Komisi Kesehatan Nasional China melaporkan 2.181 kasus pada Sabtu (20/8). Sebanyak 553 di antaranya dipastikan telah terinfeksi Covid-19, sementara 1.628 lainnya tercatat tanpa gejala.
Dari laporan
Al Arabiya, Hainan menjadi wilayah dengan infeksi Covid-19 tertinggi, dengan hampir 1.100 kasus yang terkonfirmasi tanpa gejala pada Sabtu.

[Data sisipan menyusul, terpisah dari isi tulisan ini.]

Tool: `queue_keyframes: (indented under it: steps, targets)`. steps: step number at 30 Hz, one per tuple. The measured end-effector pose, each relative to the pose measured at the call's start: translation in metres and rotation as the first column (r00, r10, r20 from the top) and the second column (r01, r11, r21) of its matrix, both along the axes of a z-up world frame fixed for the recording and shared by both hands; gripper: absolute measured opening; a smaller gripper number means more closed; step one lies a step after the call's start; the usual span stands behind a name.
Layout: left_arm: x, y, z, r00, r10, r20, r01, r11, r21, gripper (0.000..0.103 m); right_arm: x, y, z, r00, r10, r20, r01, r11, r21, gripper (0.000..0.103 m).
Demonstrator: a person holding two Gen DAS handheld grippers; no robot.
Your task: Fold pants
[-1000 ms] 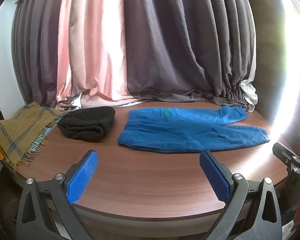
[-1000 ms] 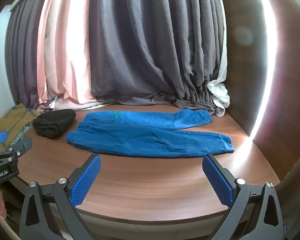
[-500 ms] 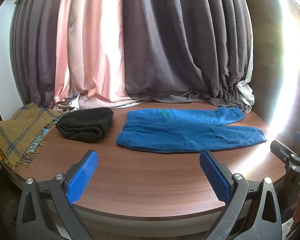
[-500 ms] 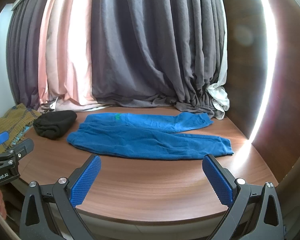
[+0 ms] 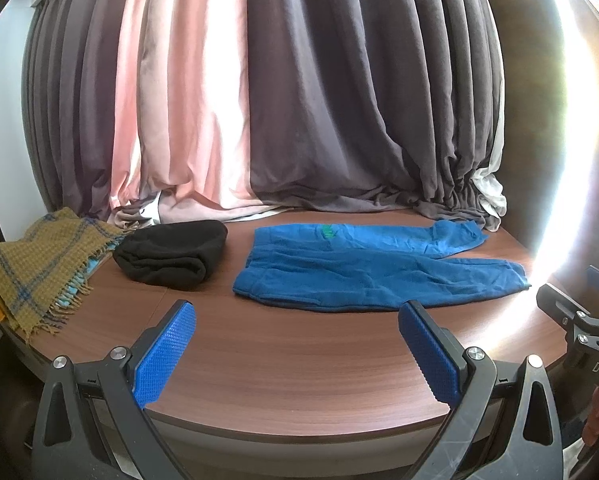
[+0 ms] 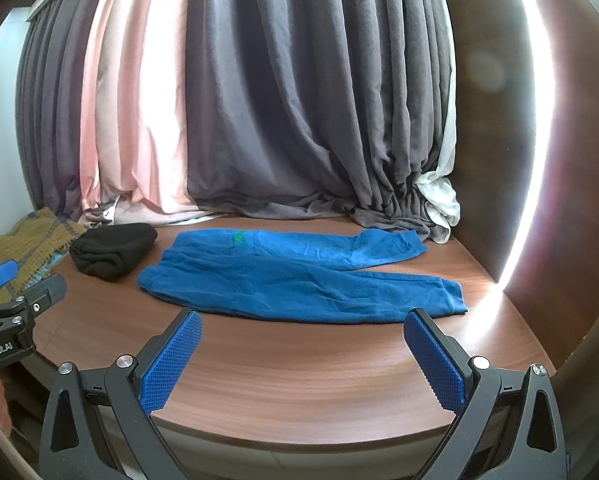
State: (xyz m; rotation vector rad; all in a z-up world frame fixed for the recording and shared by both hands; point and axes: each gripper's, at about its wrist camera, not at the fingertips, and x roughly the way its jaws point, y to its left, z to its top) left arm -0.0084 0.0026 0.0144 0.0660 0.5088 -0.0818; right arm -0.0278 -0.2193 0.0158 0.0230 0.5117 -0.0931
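Blue pants (image 5: 363, 270) lie flat on the wooden table (image 5: 299, 360), waistband to the left, both legs running right; they also show in the right wrist view (image 6: 299, 276). A small green label sits near the waistband. My left gripper (image 5: 297, 350) is open and empty, held over the table's front edge, short of the pants. My right gripper (image 6: 303, 354) is open and empty at the front edge too, in front of the pant legs. Each gripper shows at the side of the other's view.
A folded black garment (image 5: 173, 254) lies left of the pants. A mustard plaid fringed blanket (image 5: 39, 264) hangs over the table's left end. Grey and pink curtains (image 5: 299, 100) pile up along the back edge. A wooden wall (image 6: 539, 200) stands at the right.
Both views have tilted up slightly, so the pants and table sit a little lower in frame. Both grippers stay open. The clothes have not moved.
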Motion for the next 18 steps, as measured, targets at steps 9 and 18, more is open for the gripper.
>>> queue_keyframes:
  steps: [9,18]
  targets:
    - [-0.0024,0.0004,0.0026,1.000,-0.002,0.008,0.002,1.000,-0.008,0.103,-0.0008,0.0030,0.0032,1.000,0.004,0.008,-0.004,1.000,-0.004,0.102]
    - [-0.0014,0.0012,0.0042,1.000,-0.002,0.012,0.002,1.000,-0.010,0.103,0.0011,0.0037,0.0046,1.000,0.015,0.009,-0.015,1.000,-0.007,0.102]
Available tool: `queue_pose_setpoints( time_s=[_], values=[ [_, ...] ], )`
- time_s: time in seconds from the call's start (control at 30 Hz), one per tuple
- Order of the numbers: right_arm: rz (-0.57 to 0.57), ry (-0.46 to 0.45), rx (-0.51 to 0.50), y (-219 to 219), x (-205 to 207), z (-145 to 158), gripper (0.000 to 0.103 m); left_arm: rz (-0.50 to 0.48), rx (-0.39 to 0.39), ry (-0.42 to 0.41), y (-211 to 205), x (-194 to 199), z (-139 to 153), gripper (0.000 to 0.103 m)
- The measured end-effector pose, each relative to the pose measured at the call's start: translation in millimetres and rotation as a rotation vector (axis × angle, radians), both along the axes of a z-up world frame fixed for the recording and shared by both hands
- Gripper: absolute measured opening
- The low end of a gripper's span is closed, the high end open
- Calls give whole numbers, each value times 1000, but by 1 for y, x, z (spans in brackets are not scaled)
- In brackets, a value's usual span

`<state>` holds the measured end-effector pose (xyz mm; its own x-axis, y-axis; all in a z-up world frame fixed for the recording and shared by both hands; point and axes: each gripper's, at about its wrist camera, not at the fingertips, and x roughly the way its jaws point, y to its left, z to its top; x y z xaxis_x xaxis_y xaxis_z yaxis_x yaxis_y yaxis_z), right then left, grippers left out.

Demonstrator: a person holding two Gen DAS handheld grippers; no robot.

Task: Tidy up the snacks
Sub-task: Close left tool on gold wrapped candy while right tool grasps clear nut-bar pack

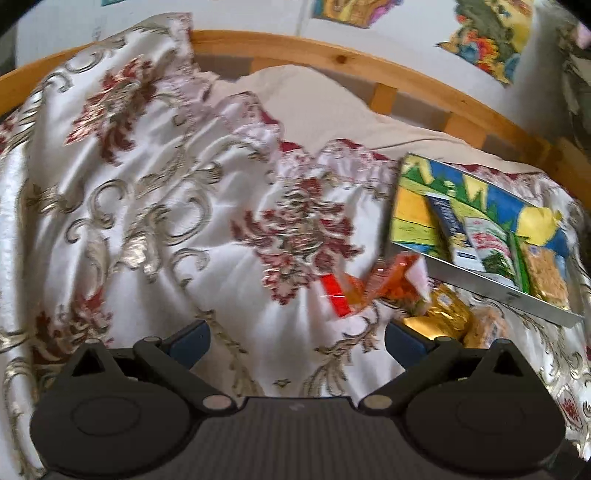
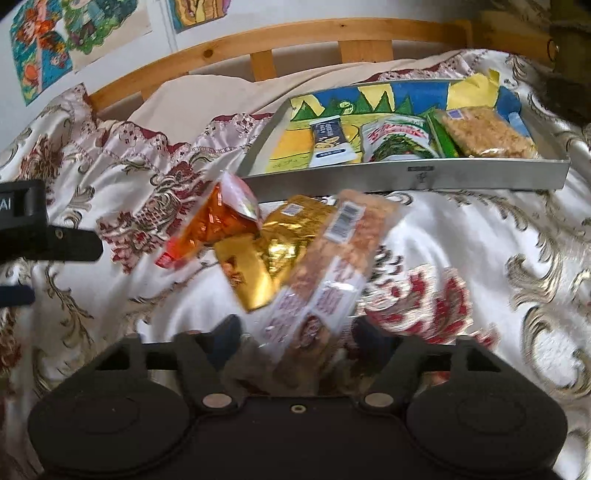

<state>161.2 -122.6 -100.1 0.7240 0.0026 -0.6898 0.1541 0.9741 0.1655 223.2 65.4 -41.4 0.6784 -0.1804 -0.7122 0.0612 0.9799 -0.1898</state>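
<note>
A long clear packet of nutty bars [image 2: 332, 258] lies slanted on the patterned bedspread. Its near end sits between the fingers of my right gripper [image 2: 297, 334], which is shut on it. Beside it to the left lie a gold foil packet [image 2: 273, 243] and an orange packet [image 2: 210, 229]. Behind them stands a grey metal tray [image 2: 406, 173] with a coloured paper lining and several snacks inside. My left gripper [image 1: 297, 339] hangs open over bare bedspread, nothing between its fingers. The orange packet [image 1: 373, 284], the gold packet [image 1: 443, 314] and the tray [image 1: 498, 291] lie ahead of it to the right.
The bed's wooden headboard [image 2: 295, 33] runs along the back, with a beige pillow [image 2: 207, 99] before it. Coloured drawings [image 2: 40, 48] hang on the wall. The left gripper's body [image 2: 37, 229] shows at the left edge of the right wrist view.
</note>
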Motion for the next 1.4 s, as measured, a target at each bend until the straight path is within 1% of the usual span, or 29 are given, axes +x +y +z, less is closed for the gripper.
queue_pose_setpoints(
  time_s=[0.03,0.07,0.13,0.23,0.33,0.43,0.47,0.57,0.63,0.77,0.9,0.93,1.13,1.2,1.23,1.27,1.3,1.4],
  values=[
    [11,6,-7,-5,-2,-1,50,-14,2,-7,-4,-1,0,102],
    [17,11,-8,-11,-4,0,43,-32,3,-16,-8,-2,-1,102],
    [36,28,-8,-23,-6,2,40,-76,3,-36,-15,-5,-1,102],
    [103,52,-41,-37,-12,13,39,-160,8,-79,-29,-11,-3,102],
    [173,69,-119,-49,-27,27,39,-232,14,-122,-43,-18,-8,102],
    [195,58,-193,-60,-44,35,39,-297,51,-156,-59,-18,-15,102],
    [189,50,-199,-63,-48,35,39,-315,63,-168,-64,-17,-17,102],
    [145,41,-143,-73,-52,29,39,-370,103,-175,-80,-10,-29,102],
    [138,54,-104,-76,-48,25,39,-395,106,-168,-85,-4,-37,101],
    [134,47,-110,-77,-43,21,39,-397,94,-141,-90,9,-48,97],
    [119,40,-89,-80,-38,15,39,-372,32,-103,-89,24,-54,97],
    [117,36,-84,-81,-37,14,39,-370,27,-100,-90,26,-54,97],
    [131,32,-102,-76,-32,10,40,-419,30,-118,-101,31,-54,97],
    [139,27,-117,-75,-32,9,40,-444,64,-123,-108,31,-55,96],
    [142,23,-122,-74,-32,9,40,-457,109,-128,-112,32,-56,93],
    [143,22,-121,-75,-32,9,40,-464,144,-126,-116,33,-57,86],
    [143,21,-114,-76,-32,9,40,-476,173,-113,-119,35,-60,81],
    [144,10,-101,-78,-32,8,41,-489,157,-110,-117,36,-62,77]
  ],
)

Setelah itu, Tibet mencatat sekitar 600 kasus dan Xinjiang lebih dari 200 kasus.
Menanggapi hal ini, para pejabat setempat mengambil tindakan tegas untuk mengunci seluruh wilayah untuk menghindari penyebaran lebih lanjut.
Hampir seluruh wilayah Hainan telah terkunci, sementara hanya sebagian besar dari wilayah Urumqi di Xinjiang yang memberlakukan aturan serupa.
Di kota pesisir Xiamen, Provinsi Fujian, pihak berwenang melakukan tes Covid-19 secara massal, khususnya pada mereka yang melakukan kontak. Tes juga dilakukan pada ikan lantaran khawatir dapat mengimpor virus.
Lonjakan Covid-19 terjadi di tengah upaya China untuk membangkitkan kembali ekonomi, termasuk berusaha membuka sektor pariwisata di Hainan.